The output is the lines below from the one with "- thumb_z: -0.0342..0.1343" through the one with "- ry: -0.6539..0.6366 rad", both included, printed exactly and with no other line.

── The data

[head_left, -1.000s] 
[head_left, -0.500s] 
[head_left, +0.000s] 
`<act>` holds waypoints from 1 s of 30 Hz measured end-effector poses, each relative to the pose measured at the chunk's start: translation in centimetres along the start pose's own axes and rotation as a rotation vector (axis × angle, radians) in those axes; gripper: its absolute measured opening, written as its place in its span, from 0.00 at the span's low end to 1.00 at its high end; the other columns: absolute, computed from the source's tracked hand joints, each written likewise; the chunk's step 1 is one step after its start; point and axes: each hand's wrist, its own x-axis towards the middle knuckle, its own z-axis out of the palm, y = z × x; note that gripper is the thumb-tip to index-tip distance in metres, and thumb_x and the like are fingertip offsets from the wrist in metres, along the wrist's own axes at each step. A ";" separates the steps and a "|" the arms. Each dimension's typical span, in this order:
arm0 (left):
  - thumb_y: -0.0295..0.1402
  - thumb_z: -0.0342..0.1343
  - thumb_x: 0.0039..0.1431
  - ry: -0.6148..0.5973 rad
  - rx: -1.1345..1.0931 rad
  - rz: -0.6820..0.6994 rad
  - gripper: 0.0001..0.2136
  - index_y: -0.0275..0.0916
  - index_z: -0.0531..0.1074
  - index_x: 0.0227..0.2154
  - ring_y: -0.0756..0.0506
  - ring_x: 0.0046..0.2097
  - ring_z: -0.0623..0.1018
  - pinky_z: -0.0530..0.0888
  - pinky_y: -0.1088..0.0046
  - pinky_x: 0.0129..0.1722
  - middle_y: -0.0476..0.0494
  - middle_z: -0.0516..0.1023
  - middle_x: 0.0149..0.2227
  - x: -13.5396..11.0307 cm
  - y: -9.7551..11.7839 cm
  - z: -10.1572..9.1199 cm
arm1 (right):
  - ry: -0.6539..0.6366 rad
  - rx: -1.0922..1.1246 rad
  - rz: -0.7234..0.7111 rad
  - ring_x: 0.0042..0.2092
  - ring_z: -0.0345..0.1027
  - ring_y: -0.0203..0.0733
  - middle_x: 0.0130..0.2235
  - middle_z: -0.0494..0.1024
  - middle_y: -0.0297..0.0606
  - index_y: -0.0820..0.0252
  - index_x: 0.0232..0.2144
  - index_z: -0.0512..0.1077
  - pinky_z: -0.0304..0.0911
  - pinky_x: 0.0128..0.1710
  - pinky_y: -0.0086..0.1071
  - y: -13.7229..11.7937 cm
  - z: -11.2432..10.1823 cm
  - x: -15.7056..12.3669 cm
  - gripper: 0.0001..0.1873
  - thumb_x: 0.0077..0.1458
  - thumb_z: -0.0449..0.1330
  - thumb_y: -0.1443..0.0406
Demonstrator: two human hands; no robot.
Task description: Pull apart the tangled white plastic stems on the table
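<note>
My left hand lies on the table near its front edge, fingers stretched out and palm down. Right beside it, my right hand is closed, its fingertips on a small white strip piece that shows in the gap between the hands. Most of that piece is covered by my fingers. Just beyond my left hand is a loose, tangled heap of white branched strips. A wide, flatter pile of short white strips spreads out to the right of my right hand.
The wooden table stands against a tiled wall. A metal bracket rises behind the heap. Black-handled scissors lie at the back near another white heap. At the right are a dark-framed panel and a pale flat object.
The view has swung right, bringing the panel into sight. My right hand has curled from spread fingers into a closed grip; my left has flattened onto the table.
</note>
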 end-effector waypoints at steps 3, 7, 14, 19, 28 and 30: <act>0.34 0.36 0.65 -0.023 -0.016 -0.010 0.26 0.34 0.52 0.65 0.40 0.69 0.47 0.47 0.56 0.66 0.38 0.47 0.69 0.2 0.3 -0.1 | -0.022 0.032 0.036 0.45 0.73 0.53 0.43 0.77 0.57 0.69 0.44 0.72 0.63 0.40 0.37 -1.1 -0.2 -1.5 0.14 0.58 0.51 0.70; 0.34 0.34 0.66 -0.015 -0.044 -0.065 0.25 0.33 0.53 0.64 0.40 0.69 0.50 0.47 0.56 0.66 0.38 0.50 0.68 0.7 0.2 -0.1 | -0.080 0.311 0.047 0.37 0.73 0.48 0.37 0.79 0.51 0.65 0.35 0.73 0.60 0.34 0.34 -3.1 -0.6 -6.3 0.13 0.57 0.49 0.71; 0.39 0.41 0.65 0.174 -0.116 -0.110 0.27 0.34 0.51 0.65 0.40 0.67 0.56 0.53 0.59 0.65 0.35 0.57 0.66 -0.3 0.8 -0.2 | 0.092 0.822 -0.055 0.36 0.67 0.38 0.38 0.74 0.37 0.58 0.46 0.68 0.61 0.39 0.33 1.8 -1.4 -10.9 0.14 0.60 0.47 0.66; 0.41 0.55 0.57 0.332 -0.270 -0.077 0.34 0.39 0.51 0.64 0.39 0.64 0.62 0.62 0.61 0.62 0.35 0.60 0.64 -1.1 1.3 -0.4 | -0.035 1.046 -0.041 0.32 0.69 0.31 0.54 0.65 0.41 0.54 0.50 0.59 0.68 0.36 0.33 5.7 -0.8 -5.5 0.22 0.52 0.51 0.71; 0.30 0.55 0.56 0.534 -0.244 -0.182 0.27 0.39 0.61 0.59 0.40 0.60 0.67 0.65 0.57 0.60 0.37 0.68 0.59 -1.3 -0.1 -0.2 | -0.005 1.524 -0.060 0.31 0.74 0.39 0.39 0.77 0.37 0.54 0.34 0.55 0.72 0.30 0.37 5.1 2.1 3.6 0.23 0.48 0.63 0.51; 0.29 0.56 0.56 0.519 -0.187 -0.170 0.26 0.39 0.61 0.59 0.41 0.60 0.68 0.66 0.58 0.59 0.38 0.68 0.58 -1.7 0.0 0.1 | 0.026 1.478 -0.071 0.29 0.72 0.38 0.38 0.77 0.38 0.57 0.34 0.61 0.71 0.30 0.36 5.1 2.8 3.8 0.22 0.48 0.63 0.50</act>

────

▸ Response area
  - thumb_z: -0.0342..0.1343
  - thumb_x: 0.0039..0.1431
  - ry: -0.6148..0.5973 rad
  - rx: -1.1345..1.0931 rad
  - rz: -0.6820..0.6994 rad
  - gripper: 0.0001..0.2136
  - index_y: -0.0275..0.0916
  - index_z: -0.0531..0.1074
  - index_x: 0.0227..0.2154
  - ring_y: -0.0756..0.0506
  - ring_x: 0.0046..0.2097
  - ring_z: -0.0623..0.1018
  - pinky_z: -0.0530..0.0888
  - pinky_y: -0.1088..0.0046
  - pinky_x: 0.0129..0.1722
  - middle_y: -0.0476..0.0494
  - middle_z: -0.0516..0.1023
  - middle_x: 0.0149..0.2227
  - x: -13.5396..11.0307 cm
  - y: -9.7551..11.7839 cm
  - z: -10.1572..9.1199 cm
arm1 (right):
  - ry: -0.6539..0.6366 rad

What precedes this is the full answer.